Parquet
Implementation Details
The Parquet backend is implemented as a PlainFileHandler within the PlainStoragePlugin. It uses the same partitioning logic as the PB backend (e.g., hourly, daily, or yearly partitions).
Schema
The schema used in Parquet files is derived from the Protocol Buffers definitions in EPICSEvent.proto. This ensures consistency between the PB and Parquet backends.
Configuration and Management
For details on how to configure the Parquet backend, including compression settings and data conversion, please see the Storage Plugins page in the Sysadmin guide.
Tools for Analyzing Parquet Files
One of the main advantages of the Parquet backend is the ability to use standard industry tools to analyze the data.
Apache Parquet CLI
The parquet-cli (or parquet-tools) is a command-line utility for inspecting Parquet files.
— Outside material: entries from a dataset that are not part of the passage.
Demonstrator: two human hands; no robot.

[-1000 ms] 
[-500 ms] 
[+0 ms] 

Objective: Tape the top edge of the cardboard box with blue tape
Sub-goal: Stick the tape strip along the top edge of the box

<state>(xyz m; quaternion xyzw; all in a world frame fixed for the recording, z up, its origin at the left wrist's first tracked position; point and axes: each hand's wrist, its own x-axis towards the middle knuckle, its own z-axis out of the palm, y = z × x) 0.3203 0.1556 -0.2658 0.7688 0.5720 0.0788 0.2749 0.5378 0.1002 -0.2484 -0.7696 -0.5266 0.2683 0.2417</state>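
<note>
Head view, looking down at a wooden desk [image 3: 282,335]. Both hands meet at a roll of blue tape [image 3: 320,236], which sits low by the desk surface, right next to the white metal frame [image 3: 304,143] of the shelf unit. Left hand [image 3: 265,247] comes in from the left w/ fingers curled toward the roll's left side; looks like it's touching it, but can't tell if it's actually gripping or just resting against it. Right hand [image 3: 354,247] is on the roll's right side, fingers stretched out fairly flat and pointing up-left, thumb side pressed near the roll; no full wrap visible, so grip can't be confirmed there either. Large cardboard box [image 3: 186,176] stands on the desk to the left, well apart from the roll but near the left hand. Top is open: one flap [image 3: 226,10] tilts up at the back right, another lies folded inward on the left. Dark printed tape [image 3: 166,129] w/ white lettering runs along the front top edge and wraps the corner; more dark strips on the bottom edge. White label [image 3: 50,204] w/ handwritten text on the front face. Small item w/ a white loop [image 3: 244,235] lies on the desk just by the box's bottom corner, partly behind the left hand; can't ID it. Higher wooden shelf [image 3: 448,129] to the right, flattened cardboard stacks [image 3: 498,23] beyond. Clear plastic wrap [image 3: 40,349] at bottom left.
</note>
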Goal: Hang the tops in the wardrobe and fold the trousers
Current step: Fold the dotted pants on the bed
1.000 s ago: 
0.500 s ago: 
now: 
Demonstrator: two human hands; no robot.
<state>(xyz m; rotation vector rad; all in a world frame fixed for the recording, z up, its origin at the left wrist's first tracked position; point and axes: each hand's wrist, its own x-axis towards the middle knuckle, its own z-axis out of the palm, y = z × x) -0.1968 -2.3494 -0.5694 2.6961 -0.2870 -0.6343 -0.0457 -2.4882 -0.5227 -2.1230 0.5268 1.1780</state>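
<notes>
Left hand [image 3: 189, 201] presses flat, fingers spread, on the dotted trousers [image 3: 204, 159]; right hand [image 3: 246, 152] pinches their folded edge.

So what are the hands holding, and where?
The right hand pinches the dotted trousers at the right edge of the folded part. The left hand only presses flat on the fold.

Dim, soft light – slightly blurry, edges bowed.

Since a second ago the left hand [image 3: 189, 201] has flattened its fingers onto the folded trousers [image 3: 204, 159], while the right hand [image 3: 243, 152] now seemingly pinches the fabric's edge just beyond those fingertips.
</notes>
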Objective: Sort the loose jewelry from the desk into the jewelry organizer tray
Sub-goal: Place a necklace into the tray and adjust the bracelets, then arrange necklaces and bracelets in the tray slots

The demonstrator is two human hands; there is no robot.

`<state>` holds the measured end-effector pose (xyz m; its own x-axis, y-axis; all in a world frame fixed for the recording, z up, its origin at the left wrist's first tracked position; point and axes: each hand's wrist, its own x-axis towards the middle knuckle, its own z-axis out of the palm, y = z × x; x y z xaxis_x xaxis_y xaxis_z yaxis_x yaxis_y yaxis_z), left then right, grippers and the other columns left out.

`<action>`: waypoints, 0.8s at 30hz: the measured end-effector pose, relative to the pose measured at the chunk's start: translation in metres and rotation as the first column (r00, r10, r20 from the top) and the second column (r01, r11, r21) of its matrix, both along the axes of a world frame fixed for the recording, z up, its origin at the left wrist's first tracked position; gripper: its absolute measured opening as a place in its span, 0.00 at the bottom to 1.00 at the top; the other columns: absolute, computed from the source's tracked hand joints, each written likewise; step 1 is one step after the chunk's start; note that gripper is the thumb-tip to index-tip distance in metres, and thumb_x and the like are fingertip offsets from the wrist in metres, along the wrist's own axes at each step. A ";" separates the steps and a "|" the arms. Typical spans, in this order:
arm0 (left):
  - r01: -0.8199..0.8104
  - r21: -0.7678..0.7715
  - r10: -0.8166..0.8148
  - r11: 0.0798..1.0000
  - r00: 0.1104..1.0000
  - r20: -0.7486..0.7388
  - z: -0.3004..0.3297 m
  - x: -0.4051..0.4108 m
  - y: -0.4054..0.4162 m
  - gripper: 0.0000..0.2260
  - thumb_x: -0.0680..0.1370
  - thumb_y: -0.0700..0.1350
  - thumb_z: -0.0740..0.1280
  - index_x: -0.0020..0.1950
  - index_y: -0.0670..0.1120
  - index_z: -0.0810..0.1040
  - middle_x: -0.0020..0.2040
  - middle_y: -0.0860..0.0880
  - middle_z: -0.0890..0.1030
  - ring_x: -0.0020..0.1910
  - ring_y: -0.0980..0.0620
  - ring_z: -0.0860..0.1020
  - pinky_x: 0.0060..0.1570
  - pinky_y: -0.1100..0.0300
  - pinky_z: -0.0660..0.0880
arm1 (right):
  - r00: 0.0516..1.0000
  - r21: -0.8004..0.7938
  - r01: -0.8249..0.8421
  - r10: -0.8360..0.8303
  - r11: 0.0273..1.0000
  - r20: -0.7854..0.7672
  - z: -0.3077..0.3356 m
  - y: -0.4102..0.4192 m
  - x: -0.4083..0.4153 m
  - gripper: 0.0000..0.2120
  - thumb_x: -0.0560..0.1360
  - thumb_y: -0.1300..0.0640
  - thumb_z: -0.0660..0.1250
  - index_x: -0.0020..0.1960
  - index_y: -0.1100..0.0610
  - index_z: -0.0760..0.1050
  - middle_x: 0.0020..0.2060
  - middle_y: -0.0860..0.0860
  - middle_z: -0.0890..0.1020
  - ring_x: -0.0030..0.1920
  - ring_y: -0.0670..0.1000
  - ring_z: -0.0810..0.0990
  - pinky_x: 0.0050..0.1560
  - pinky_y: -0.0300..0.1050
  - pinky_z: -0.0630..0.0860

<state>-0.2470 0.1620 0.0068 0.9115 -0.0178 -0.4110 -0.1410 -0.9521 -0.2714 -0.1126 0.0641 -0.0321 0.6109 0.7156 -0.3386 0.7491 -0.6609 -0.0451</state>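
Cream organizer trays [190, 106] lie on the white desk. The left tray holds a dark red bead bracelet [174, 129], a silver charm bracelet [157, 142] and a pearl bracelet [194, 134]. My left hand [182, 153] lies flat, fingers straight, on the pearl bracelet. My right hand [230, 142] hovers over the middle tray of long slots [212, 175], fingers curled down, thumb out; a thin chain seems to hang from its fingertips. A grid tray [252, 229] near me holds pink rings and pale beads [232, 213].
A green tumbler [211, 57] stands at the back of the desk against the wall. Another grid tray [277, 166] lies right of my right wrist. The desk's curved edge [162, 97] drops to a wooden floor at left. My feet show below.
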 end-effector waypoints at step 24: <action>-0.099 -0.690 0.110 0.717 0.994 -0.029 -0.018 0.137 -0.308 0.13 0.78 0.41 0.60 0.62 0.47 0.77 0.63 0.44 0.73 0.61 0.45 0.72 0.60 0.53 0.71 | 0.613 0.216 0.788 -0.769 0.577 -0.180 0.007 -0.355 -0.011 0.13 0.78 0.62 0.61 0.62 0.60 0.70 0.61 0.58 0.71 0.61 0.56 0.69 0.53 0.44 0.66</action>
It allows you to view the schema, metadata, and the actual data stored in the files.
Viewing Metadata
The meta command displays detailed information about row groups, column statistics (min/max values), and compression.
$ parquet meta your_file.parquet
File path: your_file.parquet
Created by: parquet-mr version 1.17.0
Properties:
parquet.proto.descriptor: name: "VectorDouble"
...
Schema:
message EPICS.VectorDouble {
required int32 secondsintoyear = 1;
required int32 nano = 2;
repeated double val = 3;
optional int32 severity = 4;
optional int32 status = 5;
optional int32 repeatcount = 6;
repeated group fieldvalues = 7 {
required binary name (STRING) = 1;
required binary val (STRING) = 2;
}
optional boolean fieldactualchange = 8;
}
Row group 0: count: 2667650 25,09 B records start: 4 total(compressed): 63,833 MB total(uncompressed):1,694 GB
--------------------------------------------------------------------------------
type encodings count avg size nulls min / max
secondsintoyear INT32 Z _ 2667650 2,68 B 0 "10368000" / "13046399"
nano INT32 Z _ 2667650 3,33 B 0 "30013" / "999946202"
val DOUBLE Z _ R_ F 266765000 0,19 B 0 "-0.0" / "16.818929577945916"
severity INT32 Z _ 2667650 0,00 B 2667650
status INT32 Z _ 2667650 0,00 B 2667650
repeatcount INT32 Z _ 2667650 0,00 B 2667650
fieldvalues.name BINARY Z _ 2667692 0,00 B 2667609 "DESC" / "startup"
fieldvalues.val BINARY Z _ 2667692 0,00 B 2667609 "" / "true"
fieldactualchange BOOLEAN Z _ 2667650 0,00 B 2667613 "false" / "true"
Viewing the Schema
The schema command shows the logical schema of the file.
parquet schema your_file.parquet
Example output:
{
"type": "record",
"name": "VectorDouble",
"namespace": "EPICS",
"fields": [
{
"name": "secondsintoyear",
"type": "int"
},
{
"name": "nano",
"type": "int"
},
{
"name": "val",
"type": {
"type": "array",
"items": "double"
},
"default": []
},
{
"name": "severity",
"type": ["null", "int"],
"default": null
},
{
"name": "status",
"type": ["null", "int"],
"default": null
},
{
"name": "repeatcount",
"type": ["null", "int"],
"default": null
},
{
"name": "fieldvalues",
"type": {
"type": "array",
"items": {
"type": "record",
"name": "fieldvalues",
"namespace": "",
"fields": [
{
"name": "name",
"type": "string"
},
{
"name": "val",
"type": "string"
}
]
}
},
"default": []
},
{
"name": "fieldactualchange",
"type": ["null", "boolean"],
"default": null
}
]
}
Viewing Data
The head command displays the first few records in JSON format.
parquet head -n 2 your_file.parquet
Example output:
secondsintoyear: 123456
nano: 1000000
val: 10.5
secondsintoyear: 123457
nano: 2000000
val: 10.6
Other Tools
Because Parquet is a standard format, you can also use tools like:
Python: Using pandas with pyarrow or fastparquet.
DuckDB: Directly querying Parquet files using SQL with DuckDB.
Polars: Fast multi-threaded DataFrame library for Rust and Python Polars.
Apache Arrow: For high-performance in-memory processing with Apache Arrow.